EXERCISE DETAILS:
Copy out exactly the lines from the first line of the material below through the line containing "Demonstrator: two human", and nothing beyond them.
──────────
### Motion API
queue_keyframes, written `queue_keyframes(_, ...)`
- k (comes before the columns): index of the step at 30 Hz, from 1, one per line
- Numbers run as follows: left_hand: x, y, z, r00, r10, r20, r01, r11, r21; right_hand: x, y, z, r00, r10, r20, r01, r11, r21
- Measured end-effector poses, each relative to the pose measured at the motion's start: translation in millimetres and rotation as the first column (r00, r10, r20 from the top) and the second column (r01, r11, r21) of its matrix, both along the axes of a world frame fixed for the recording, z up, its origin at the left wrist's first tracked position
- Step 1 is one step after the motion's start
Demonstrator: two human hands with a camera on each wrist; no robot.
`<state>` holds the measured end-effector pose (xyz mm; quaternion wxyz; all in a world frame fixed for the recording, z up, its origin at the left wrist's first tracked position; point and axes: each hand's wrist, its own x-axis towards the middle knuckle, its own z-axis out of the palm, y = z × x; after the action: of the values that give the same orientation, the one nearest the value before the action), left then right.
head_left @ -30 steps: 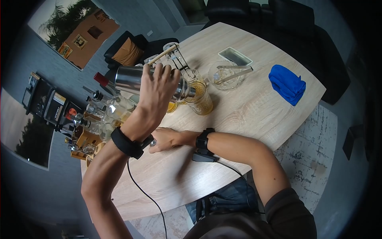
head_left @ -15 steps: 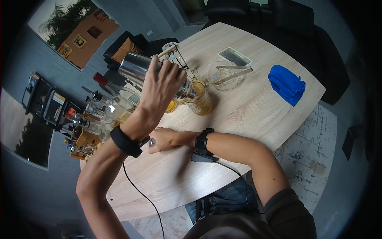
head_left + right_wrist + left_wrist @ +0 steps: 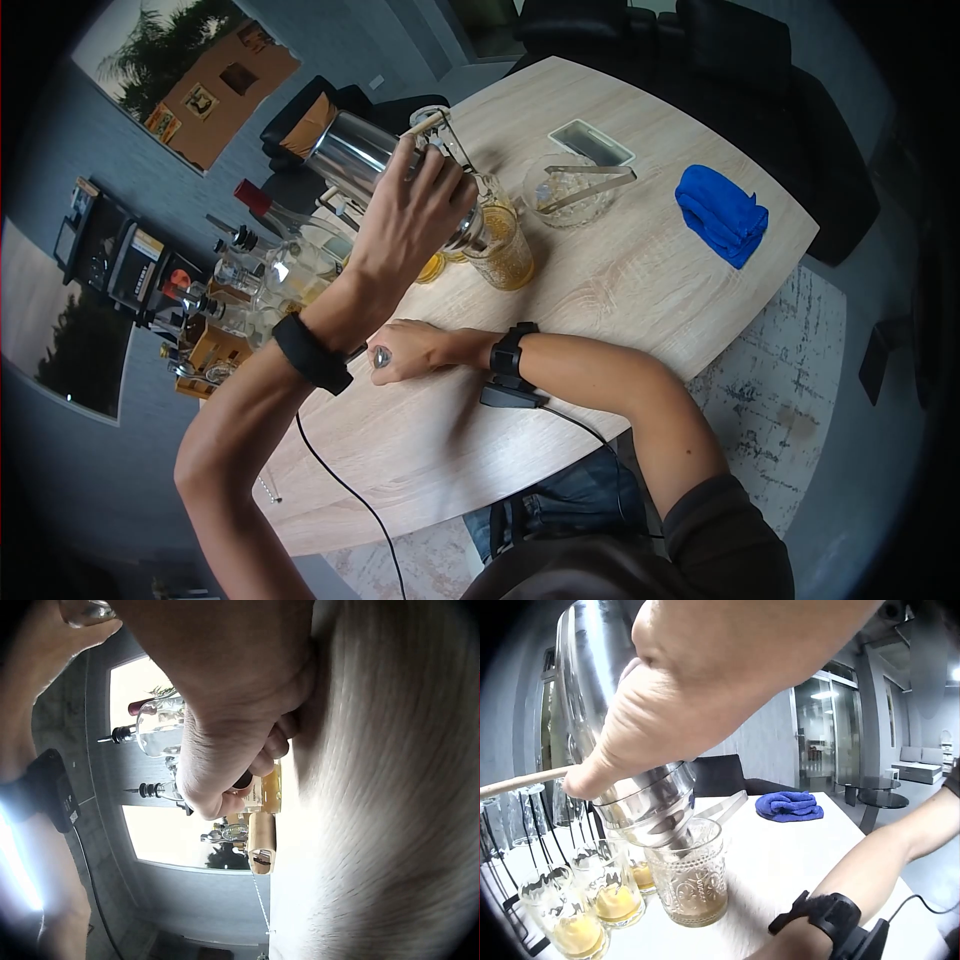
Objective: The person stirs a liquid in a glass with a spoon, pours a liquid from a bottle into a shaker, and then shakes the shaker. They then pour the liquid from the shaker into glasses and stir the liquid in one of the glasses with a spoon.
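Shaker (image 3: 355,150) of polished metal is tilted mouth-down, its narrow end at the opening of the embossed glass (image 3: 502,262); we cannot tell whether the two touch. We find the left hand (image 3: 415,205) grasping it, fingers wrapped over the shoulder, with the broad base projecting beyond the knuckles, up and away from the glass. In the left wrist view, the thumb (image 3: 592,776) bears against its side, just above the narrower top section.

We judge the shell rigid, smooth and liable to slip if wet, with moderate weight towards the base; the contents are hidden. We consider a hold across body and shoulder soundest, securing the joint. The glass appears fragile and should not be knocked.

We note the right hand (image 3: 408,350) resting on the table (image 3: 600,270), fingers curled round a small metallic piece (image 3: 381,356), apart from the shaker.
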<state>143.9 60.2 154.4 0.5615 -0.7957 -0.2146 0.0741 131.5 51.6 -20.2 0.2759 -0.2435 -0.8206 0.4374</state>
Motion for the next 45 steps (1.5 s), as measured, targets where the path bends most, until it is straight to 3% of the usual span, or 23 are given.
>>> queue_keyframes(45,-0.4,3.0,-1.2,1.0,-0.02,0.015,0.02,0.999,-0.036,4.0,-3.0,5.1,1.0,-0.007,0.016,0.007,1.0,-0.018)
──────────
RESPONSE AREA:
### Motion API
queue_keyframes, written `queue_keyframes(_, ...)`
- k (comes before the columns): index of the step at 30 Hz, from 1, one per line
- Numbers run as follows: left_hand: x, y, z, r00, r10, r20, r01, r11, r21; right_hand: x, y, z, r00, r10, r20, r01, r11, r21
- Measured end-effector poses, each relative to the pose measured at the motion's start: translation in millimetres and rotation as the first column (r00, r10, r20 from the top) and the second column (r01, r11, r21) of its matrix, both along the axes of a world frame fixed for the recording, z up, its origin at the left wrist's first tracked position
- Step 1 is one step after the motion's start
Demonstrator: two human hands with a camera on each wrist; no robot.

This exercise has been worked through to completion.